Lulu Enterprises, the latest venture of Red Hat co-founder Bob Young, has recently purchased nowRecording, an Internet site that allows musicians to collaborate with one another online to compose and record music.

“nowRecording uses technology to help breakdown the barriers to creativity and the sharing of information,” says Young, who serves as chief executive officer of Lulu. “For that reason it was a perfect fit with our expanded vision of Lulu.”

Young says nowRecording is a site that has helped pioneer the idea of online collaboration between musicians. It provides both a community for musicians to network and communicate about projects, and also a virtual studio where they can collaborate and contribute musical tracks to one another’s’ songs.

The addition of nowRecording, which will be integrated into Lulu.com within the next six months, will bring not only an expanded repertoire, but two new members to Young’s team. They are Henry Hutton, founder and president of nowRecording, and Randy Williams, a software engineer who will also join Lulu as a full-time employee.

Young says Hutton and Williams are working toward an integration of the nowRecording collaboration tools and the collaborative publishing tools developed by Lulu.

Financial terms of the deal between Cary-based Lulu and nowRecording of San Francisco were not disclosed.

Lulu: from Press to .com

An online marketplace for digital content and collaborative publishing, Lulu.com provides creators and publishers of digital content with a means for distributing work, while at the same time maintaining control over how it is used.

Lulu.com is a natural extension of Lulu Press, as well as serving as its Web site, according to Young.
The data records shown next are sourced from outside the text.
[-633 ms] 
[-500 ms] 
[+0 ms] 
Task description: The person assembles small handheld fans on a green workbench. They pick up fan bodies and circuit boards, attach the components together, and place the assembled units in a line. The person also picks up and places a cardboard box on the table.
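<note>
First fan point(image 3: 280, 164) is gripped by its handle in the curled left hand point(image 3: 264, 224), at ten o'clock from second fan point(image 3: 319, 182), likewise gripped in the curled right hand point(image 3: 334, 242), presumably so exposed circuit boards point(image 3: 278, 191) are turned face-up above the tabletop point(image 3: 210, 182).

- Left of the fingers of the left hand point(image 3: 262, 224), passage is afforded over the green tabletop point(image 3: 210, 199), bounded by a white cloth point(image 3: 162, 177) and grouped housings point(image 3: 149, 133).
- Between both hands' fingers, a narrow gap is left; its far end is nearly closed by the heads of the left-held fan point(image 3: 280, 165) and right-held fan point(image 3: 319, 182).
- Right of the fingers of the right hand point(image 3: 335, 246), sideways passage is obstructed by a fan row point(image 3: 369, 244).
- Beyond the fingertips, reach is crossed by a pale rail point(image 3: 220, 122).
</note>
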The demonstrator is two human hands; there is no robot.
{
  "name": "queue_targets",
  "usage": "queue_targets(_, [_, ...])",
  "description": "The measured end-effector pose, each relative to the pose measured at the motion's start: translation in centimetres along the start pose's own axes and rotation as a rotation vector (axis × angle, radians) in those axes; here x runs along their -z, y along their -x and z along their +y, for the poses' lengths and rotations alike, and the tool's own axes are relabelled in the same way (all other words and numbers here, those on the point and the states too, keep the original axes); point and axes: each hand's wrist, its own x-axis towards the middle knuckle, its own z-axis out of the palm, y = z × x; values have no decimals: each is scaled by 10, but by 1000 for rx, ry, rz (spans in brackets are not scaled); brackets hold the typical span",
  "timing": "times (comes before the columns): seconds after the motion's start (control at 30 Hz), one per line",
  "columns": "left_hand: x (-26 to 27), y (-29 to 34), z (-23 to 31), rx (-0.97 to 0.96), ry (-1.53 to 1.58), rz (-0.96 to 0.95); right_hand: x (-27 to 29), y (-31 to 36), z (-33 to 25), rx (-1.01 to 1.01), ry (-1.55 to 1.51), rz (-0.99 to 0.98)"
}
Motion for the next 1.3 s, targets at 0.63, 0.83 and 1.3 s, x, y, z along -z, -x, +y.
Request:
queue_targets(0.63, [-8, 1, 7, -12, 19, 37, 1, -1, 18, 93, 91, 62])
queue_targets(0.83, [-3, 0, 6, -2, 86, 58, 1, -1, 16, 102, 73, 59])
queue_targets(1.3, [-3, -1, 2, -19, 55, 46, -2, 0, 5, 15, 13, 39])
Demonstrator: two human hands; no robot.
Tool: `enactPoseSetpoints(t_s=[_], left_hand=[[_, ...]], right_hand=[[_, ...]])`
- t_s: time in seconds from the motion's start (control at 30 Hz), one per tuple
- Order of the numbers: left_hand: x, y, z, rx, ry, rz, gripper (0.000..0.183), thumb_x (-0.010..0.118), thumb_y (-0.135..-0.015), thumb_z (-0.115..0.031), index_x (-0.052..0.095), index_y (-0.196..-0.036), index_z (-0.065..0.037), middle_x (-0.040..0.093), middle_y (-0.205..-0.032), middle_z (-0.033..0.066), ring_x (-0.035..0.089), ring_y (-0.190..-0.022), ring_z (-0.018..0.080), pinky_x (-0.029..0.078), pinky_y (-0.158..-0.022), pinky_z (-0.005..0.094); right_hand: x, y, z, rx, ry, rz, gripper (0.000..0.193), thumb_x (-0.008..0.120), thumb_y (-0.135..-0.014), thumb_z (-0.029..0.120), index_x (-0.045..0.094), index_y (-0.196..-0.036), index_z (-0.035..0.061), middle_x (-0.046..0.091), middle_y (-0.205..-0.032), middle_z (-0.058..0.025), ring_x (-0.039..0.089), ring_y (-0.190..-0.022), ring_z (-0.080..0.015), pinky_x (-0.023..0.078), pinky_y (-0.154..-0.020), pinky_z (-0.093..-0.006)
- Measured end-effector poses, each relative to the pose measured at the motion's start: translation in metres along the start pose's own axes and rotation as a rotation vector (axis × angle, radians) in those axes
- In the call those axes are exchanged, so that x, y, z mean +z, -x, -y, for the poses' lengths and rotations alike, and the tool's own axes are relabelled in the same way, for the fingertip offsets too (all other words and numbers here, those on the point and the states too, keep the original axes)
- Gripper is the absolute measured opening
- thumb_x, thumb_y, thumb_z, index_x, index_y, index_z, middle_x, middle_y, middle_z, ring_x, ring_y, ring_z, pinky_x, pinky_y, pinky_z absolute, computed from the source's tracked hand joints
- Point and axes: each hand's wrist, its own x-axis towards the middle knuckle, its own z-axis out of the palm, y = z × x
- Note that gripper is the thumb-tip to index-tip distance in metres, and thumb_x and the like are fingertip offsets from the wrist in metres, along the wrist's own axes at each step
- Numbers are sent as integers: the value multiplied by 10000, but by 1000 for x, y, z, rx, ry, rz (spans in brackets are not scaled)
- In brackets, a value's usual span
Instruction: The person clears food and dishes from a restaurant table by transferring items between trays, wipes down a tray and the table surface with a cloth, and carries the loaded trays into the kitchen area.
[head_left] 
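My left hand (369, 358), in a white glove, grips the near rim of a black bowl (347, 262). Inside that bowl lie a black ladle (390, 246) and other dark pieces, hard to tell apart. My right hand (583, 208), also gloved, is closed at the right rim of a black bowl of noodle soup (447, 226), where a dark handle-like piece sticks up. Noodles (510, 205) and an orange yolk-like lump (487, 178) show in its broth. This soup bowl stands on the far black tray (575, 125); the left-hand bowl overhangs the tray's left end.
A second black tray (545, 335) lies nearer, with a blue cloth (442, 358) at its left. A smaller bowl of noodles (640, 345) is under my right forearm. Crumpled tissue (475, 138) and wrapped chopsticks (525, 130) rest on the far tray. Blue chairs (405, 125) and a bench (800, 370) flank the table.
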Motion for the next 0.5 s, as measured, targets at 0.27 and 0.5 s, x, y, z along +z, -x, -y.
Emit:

Lulu Press is one of two divisions of Lulu Enterprises, with the other being Lulu Tech Circus, a technology showcase recently held for the first time at the N.C. State Fair Grounds.

Young says he built Lulu Press, formed with the purchase of OpenMind Publishing Group, around the idea that it is possible to create an online tool that allows collaborative publishing. But Lulu Press has focused on books and text that can be published electronically and delivered in a variety of formats.

The core idea, however, is providing technology to facilitate the sharing of knowledge, no matter what the medium, he says.

“It became clear as we developed the vision for the company that the idea of collaborative publishing and the delivery of customized content are powerful ideas that apply equally well to all forms of digital content, including music, animations and photography as well as text,” explains Young. “From Lulu Press, we began to develop the idea of Lulu.com, a marketplace for digital content of all sorts.”

Creative Commons gives license

Musician members of Lulu’s latest acquisition, nowRecording, are among the first artists to adopt a set of licenses that expand upon the standard restrictions of current copyright law.

Creative Commons, a non-profit organization based at Stanford University Law School, crafted a set of 11 licenses designed to help the creators of digital content dedicate their works to the public domain or license them on terms more generous than existing copyright restrictions.

Where traditional copyrights restrict any use or reuse of artistic material without explicit permission, Creative Commons offers variations on the copyright license that allow artists to designate their work as available for sharing, reuse, or collaboration. The idea is similar to the Free Software Foundation’s General Public License (GPL) for software.

Unlike the GPL, however, Creative Commons’ licenses are designed specifically for creative works: websites, scholarship, music, film, photography, literature, courseware, etc. The intent is to facilitate collaboration and to give artists working in digital mediums the option of pursuing the widespread distribution that in many cases they want.

“The vast majority of music these days is created in completely digital studios by artists that will never be signed with record labels, and these artists are looking to have their music heard by the masses,” said Hutton, the founder. “The engine of distribution for these musicians will be the Internet. Creative Commons’ licenses anticipate and address the needs of these artists heads-on.”